As part of the Eden Community Access Centre’s Disaster Preparedness Youth Group program, this effort has allowed the children to not only build skills in IT, coding and game design but also learn crucial information that could one day save the lives of their peers.
Over the past few years, the community has been pushed to the brink by bushfires and sees the youth as crucial in the effort to rebuild so they are ready to adapt to an ever-more violent and erratic environment.
Coordinator John Rix-Aldridge, who has been helping the students with the project, says they are about halfway through its development. During an initial six-week period of planning, they listened to a variety of experts’ workshops, helping them organise the information necessary for the game.
“We had experts like volunteer Group Officer for the Rural Fire Service, Peter Standen, come in and give an insight on their work, which didn’t just shock the kids but myself on the level of detail their preparations have,” John said.
“There’s also been a few kids who stood up and spoke on their experiences, which has been pretty amazing to see them share, given how obviously painful the memories are.”

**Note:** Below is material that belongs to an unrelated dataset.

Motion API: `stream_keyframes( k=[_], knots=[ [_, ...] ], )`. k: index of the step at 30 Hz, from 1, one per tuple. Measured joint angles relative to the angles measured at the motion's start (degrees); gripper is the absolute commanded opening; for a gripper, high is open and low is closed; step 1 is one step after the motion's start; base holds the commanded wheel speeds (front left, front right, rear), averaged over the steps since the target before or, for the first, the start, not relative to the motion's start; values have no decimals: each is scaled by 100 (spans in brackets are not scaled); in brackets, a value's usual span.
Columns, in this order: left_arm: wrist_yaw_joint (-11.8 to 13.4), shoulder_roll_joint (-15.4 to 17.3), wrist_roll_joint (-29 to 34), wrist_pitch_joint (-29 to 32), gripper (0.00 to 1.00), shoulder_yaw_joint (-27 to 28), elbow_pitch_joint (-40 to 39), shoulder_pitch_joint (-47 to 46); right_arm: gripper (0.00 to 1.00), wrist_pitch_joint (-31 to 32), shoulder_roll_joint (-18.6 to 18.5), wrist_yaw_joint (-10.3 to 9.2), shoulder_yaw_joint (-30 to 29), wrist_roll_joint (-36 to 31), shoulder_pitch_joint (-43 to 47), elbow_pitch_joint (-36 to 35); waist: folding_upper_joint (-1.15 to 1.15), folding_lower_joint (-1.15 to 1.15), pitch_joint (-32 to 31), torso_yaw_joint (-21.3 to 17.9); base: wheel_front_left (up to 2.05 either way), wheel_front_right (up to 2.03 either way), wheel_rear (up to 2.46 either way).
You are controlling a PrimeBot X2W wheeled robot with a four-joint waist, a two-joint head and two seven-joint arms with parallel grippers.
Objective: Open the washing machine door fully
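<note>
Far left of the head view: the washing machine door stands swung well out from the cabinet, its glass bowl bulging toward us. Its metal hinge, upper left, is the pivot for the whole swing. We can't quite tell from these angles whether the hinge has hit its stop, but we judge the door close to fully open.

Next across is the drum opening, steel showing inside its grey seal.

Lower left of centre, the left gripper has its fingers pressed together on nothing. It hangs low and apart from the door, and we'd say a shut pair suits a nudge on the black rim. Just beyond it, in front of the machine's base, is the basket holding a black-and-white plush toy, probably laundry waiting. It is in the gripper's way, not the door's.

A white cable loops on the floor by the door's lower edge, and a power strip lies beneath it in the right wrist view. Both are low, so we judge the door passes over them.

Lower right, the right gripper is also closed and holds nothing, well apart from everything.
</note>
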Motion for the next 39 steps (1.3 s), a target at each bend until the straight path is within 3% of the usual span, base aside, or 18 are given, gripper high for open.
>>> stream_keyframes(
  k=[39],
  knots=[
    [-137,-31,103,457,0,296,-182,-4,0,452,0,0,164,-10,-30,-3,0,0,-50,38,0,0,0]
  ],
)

At the start of the program, the children were split up into three teams: coding, creating and storytelling. The game is set to be a 2D storyline following a creature as it goes through three stages of a bushfire disaster: preparation, disaster, and community clean-up.
William Sharples is the local gaming developer helping the children create their vision, alongside John and several other community mentors, including Jacqui Wishart from Campbell Page, Bree Morgan from the Bega Valley Shire Council, and Carol Ahern, the ECAC Youth Support Officer for the Disaster Risk Reduction Youth-led Project.

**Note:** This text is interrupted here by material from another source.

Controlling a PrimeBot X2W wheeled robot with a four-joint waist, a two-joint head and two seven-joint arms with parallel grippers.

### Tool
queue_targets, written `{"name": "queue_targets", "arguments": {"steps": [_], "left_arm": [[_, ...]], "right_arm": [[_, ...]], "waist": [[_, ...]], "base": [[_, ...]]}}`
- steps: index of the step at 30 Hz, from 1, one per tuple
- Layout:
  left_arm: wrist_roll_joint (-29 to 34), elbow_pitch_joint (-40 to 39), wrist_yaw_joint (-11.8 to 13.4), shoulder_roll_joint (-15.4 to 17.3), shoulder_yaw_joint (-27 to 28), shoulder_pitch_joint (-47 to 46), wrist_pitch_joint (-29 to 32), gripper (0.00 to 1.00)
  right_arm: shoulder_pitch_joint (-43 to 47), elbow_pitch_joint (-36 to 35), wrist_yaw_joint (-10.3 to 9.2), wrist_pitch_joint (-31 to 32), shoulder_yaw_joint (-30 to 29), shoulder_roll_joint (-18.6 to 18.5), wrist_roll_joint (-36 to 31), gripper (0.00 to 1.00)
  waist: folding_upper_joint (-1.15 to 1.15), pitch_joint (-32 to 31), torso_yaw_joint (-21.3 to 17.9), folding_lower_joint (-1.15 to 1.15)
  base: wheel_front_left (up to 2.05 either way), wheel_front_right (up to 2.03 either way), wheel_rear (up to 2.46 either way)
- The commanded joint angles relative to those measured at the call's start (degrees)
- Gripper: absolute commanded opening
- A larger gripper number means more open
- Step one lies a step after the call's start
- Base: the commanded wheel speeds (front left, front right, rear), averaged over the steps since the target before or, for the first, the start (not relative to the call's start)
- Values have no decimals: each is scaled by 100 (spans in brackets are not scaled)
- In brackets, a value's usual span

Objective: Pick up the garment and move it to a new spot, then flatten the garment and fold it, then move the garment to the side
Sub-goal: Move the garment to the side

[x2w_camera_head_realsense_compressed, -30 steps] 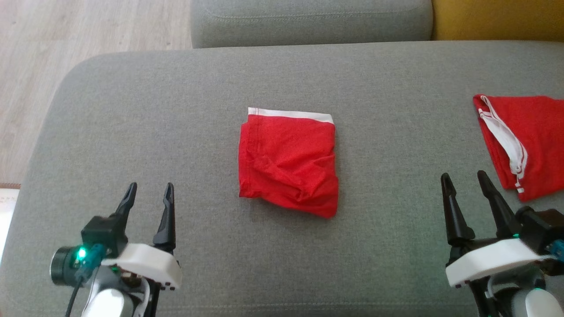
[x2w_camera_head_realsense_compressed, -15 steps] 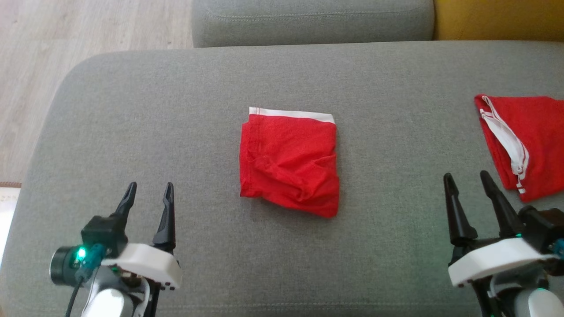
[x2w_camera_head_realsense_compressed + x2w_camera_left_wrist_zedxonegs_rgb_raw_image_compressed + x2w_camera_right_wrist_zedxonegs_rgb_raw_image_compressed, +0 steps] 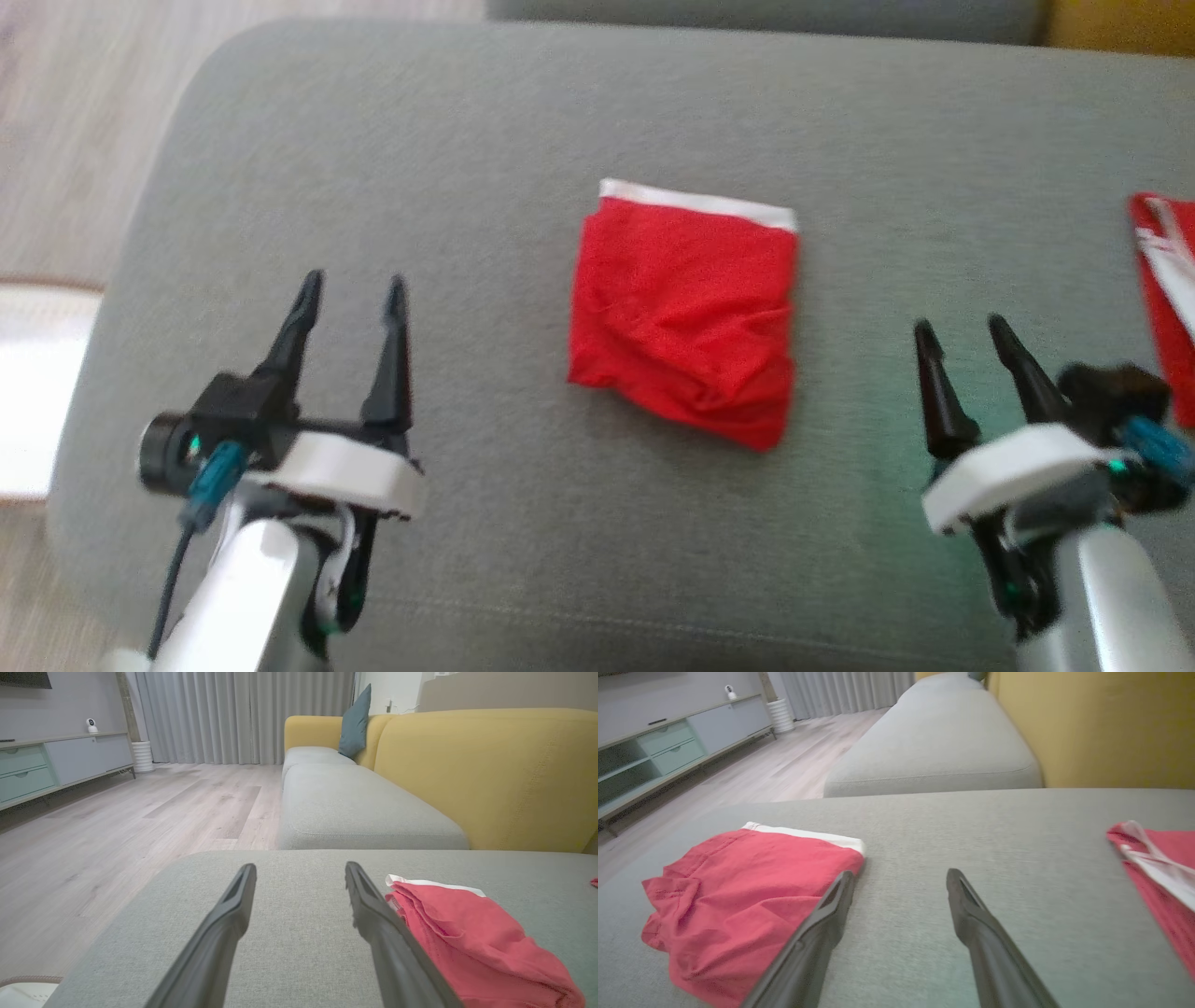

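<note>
Both the left gripper (image 3: 355,278) and the right gripper (image 3: 962,325) hover with fingers spread and hold nothing. They sit on either side of the garment (image 3: 686,317), clear of it. It lies folded into a rough square near the middle of the grey cushion (image 3: 467,140), white waistband toward the back edge, front edge rumpled. If moving it aside comes next, a pinch that catches only the top layer would likely peel the fold open, and a one-sided drag could bunch it. Carried toward the cushion's right edge, it could land on the second red garment (image 3: 1167,308) lying there.
</note>
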Motion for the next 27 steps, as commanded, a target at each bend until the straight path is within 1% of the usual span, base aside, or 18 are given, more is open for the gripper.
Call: {"name": "queue_targets", "arguments": {"steps": [1,5,10,13,14,15,16,17,23,27], "left_arm": [[54,-99,-41,33,158,-325,-84,100],[93,26,-79,-105,93,-552,-223,100],[145,133,-123,-213,55,-681,-339,100],[189,160,-130,-234,64,-692,-374,100],[186,177,-142,-232,84,-694,-382,100],[191,171,-147,-260,115,-692,-394,100],[194,169,-148,-274,128,-687,-397,100],[201,167,-149,-283,142,-680,-400,100],[268,116,-160,-321,216,-670,-406,100],[312,55,-193,-342,292,-621,-407,100]], "right_arm": [[-321,-24,22,-4,224,-40,-15,100],[-751,646,22,11,465,-40,99,100],[-1124,1431,22,85,699,-42,221,100],[-1204,1766,22,288,792,-40,302,100],[-1211,1844,22,380,817,-39,341,98],[-1221,1939,22,539,829,-37,405,40],[-1221,1952,22,590,834,-37,441,6],[-1215,1953,22,646,845,-36,475,0],[-1177,1755,22,615,849,-51,572,0],[-1073,1548,22,656,903,-116,617,0]], "waist": [[0,284,320,-1],[0,453,555,-1],[0,539,754,-1],[0,544,806,-1],[0,545,814,-1],[0,545,820,-1],[0,542,819,-1],[0,541,815,-1],[0,531,762,-1],[0,521,600,-1]], "base": [[0,0,0],[0,0,0],[0,0,0],[0,0,0],[0,0,0],[0,0,0],[0,0,0],[0,0,0],[0,0,0],[0,0,0]]}}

At the end of the program, John says, there will be “a game launch event to be held in August, which will show the community every stage of its development so they can understand how much effort went in from all the children to bring it together”.
The program received funding from the NSW Office of Regional Youth and the Foundation for Rural and Regional Renewal (FRRR) ABC Heywire Youth Innovation Grants Program.
John also thanked the University of Wollongong’s Bega Valley Campus and the Bega Valley Innovation Hub for helping to put the resources together for Eden Marine High to host the project.